§ PROBLEM STATEMENT
Print the line containing "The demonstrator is", then every line after it through the end of the material, exactly as written and without pictures.

---- STORED DATA

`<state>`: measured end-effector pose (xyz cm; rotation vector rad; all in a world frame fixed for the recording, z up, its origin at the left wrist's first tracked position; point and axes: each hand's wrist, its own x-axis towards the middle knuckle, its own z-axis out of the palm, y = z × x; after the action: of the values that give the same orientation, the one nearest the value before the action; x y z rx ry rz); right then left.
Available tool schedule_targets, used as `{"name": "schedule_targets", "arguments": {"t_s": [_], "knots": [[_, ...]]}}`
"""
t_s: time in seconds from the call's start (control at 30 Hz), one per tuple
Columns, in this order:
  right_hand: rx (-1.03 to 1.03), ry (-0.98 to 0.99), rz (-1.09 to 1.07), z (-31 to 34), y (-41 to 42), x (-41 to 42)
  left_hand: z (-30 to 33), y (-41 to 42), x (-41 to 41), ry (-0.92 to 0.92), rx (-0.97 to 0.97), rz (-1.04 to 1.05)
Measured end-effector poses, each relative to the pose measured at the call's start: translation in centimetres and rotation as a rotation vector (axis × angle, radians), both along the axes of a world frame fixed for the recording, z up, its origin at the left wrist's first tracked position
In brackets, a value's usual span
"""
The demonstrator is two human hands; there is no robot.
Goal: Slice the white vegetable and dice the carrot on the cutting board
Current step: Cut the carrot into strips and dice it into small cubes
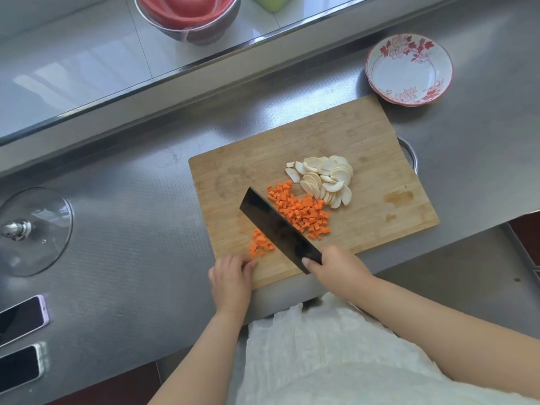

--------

§ OUTPUT FOR THIS EXERCISE
The demonstrator is two human hands; there is no robot.
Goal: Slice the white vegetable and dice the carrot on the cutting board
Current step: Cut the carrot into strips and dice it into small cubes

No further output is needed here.